Ayu Bulantrisna Djelantik, 70, maestro tari yang telah mendedikasikan hidupnya untuk tari selama 63 tahun, bicara tentang gairah hidup.
Bagi saya, menari adalah bentuk kecintaan jiwa kepada Sang Pencipta. Ungkapan untuk gaya tari tradisional yang saya kuasai, khususnya Tari Legong, adalah menengadahkan muka kepada satu yang di atas, meregang tubuh di antaranya dan menginjakkan kaki ke pusat bumi. Meski menari menggunakan gerakan fisik, kegiatan ini memang tidak lepas dari sisi spiritual, yakni selalu mengingat kepada Yang Di Atas.
Saya mulai menari sejak umur 7 tahun, dan pada usia 10 tahun saya dipanggil menari di Istana Negara untuk tampil di depan Bung Karno. Sejak itu saya sering diajak untuk menari di depan para pemimpin dunia seperti Pangeran Akihito dan Ratu Michiko, serta Raja Norodom Sihanouk, dan Ratu Sirikit. Waktu SMA, saya ikut program pemerintahan Soekarno yang mengajak para seniman untuk memperkenalkan budaya kesenian Tanah Air kepada dunia dengan tampil di beberapa negara di benua Eropa, Asia dan Amerika.
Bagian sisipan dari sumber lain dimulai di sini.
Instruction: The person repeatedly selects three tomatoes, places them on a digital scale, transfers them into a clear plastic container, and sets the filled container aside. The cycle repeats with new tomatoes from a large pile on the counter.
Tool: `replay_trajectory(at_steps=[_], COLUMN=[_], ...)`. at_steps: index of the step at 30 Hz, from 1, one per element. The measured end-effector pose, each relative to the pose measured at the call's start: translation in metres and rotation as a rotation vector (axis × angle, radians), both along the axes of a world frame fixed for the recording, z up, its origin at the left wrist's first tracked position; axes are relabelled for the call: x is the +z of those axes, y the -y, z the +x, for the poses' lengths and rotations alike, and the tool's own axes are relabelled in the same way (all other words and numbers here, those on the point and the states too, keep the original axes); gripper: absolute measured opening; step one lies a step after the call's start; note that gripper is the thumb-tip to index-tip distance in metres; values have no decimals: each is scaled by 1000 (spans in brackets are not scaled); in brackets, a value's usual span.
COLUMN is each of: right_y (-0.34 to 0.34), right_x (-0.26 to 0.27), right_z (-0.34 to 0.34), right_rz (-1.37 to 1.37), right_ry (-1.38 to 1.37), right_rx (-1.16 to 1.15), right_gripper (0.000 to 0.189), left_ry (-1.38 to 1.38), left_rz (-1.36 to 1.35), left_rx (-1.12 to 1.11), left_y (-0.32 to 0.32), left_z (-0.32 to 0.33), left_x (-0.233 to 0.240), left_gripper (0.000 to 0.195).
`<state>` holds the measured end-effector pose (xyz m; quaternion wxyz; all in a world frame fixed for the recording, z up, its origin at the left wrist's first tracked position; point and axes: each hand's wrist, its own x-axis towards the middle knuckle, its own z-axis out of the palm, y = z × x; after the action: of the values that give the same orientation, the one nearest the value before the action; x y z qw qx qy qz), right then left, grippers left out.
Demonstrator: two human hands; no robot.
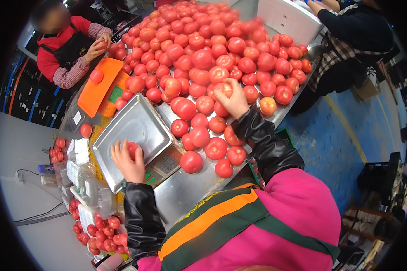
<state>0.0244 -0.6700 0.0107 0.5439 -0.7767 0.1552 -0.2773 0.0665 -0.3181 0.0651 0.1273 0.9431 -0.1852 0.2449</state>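
My left hand [128, 162] is curled around a tomato [133, 150] over the metal pan [118, 135] of a digital scale [169, 159]. Only part of that tomato shows past my fingers. Out over the big heap of red tomatoes [190, 44], my right hand [234, 100] has its fingers around another tomato [223, 89], at the heap's near side. Several loose tomatoes [215, 148] lie on the steel table [186, 196] between the scale and my right sleeve. The scale's keypad and green display face me.
An orange tray [100, 88] with one tomato lies beyond the scale. Clear plastic containers [95, 189] and more tomatoes [107, 233] stand at the left. Across the table a person [71, 50] holds a tomato; another person [352, 44] is at the right near a white foam box [288, 18].
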Motion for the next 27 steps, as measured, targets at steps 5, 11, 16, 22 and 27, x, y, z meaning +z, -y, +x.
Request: replay_trajectory(at_steps=[5, 11, 16, 22, 27], right_y=[-62, 79, 113, 71, -27], right_x=[50, 13, -43, 22, 46], right_z=[-33, -23, -22, -49, -31], right_rz=[-116, -989, -1190, -877, -550], right_ry=[137, -685, -643, -417, 11], right_rx=[783, -160, 63, -87, 674], right_gripper=[25, 36, 73, 64, 65], left_ry=[-1572, -853, -212, -126, -94], left_rz=[-1686, -1342, -93, -86, -104], left_rx=[-416, -216, 201, 116, 105], left_y=[78, -18, -97, -97, -94], left_z=[-58, -68, -27, -17, -20], left_x=[-16, 7, 7, -41, -43], left_gripper=[49, 34, 57, 50, 55])
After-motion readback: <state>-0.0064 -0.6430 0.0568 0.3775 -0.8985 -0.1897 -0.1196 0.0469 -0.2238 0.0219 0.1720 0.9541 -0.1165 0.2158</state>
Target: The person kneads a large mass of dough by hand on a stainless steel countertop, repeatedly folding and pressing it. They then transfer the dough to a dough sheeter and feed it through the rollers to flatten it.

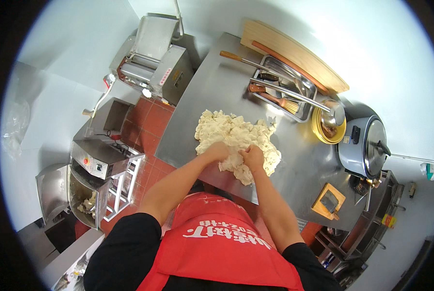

Mengapa memilih menari? Mungkin karena bakat. Saya tinggal di sebuah desa yang memiliki banyak seniman tari. Ayah menurunkan bakat seni yang didapatkannya dari kakek saya, Anak Agung Anglurah Djelantik, raja terakhir Karangasem, yang dikenal sangat mencintai seni dan arsitektur. Kakek pula yang memperkenalkan saya kepada seni menari, dan memanggil guru tari terbaik pada waktu itu, seperti Bagus Bongkasa dan Gusti Biang Sengog.
Pada tahun 1965, saya memutuskan meneruskan studi di Fakultas Kedokteran di Bandung (1965), dan berhasil lulus lalu berprofesi sebagai dokter ahli telinga, hidung dan tenggorokan (THT). Memasuki usia pensiun, saya kemudian dipercaya menjabat pengajar di Fakultas Kedokteran Universitas Padjadjaran, Bandung.
Hingga saya memiliki tiga cucu, saya sering diajak untuk mengikuti kongres tingkat dunia. Contohnya saat ini, saya dipercaya mewakili WHO di New Delhi dan Jenewa, untuk membahas masalah gangguan pendengaran di dunia.
Saya mendirikan sekolah tari Ayu Bulan Dance pada 1992. Karena, tari akan punah jika tidak ada yang menarikannya lagi. Tari akan hidup bila masih ada masyarakat yang mendukungnya, memesannya untuk ditarikan, menyenanginya, mempelajarinya. Tari itu tidak diam. Tari itu memiliki pakem yang mesti kita jaga, namun agar tari menjadi berkembang, perubahan diperlukan supaya tari tersebut tetap disenangi hingga saat ini.
Saya kemudian mengajak teman-teman seperti I Made Bangdem, Wayan Dibya, Ketut Arini untuk menuangkan sejarah Tari Legong yang dimulai dari kajian lontar hingga panggung masa kini ke dalam buku berjudul Tari Legong. Saya sampai pergi ke Tropenmuseum di Amsterdam, dan World Museum di Wina, Austria, untuk mencari literatur dan foto Tari Legong kuno.
Cita-cita saya yang belum terlaksana adalah mendirikan museum seni yang mampu memperlihatkan kepada dunia betapa ragam dan kayanya dunia seni pertunjukan kita terutama senitari. Semangat inilah yang menjaga gairah saya untuk tetap berkarya hingga saat ini.
Bagi saya, penciptaan tari bukan hanya untuk hiburan semata namun untuk menggambarkan kesadaran masyarakat itu sendiri. Misalnya kebanggaan, sejarah bangsa, terutama kecintaan kita kepada yang Maha Kuasa. Jadi, menari adalah bagian dari kehidupan, ekspresi diri dari kehidupan itu sendiri. Jadi, luar dan dalam di tari itu menjadi satu.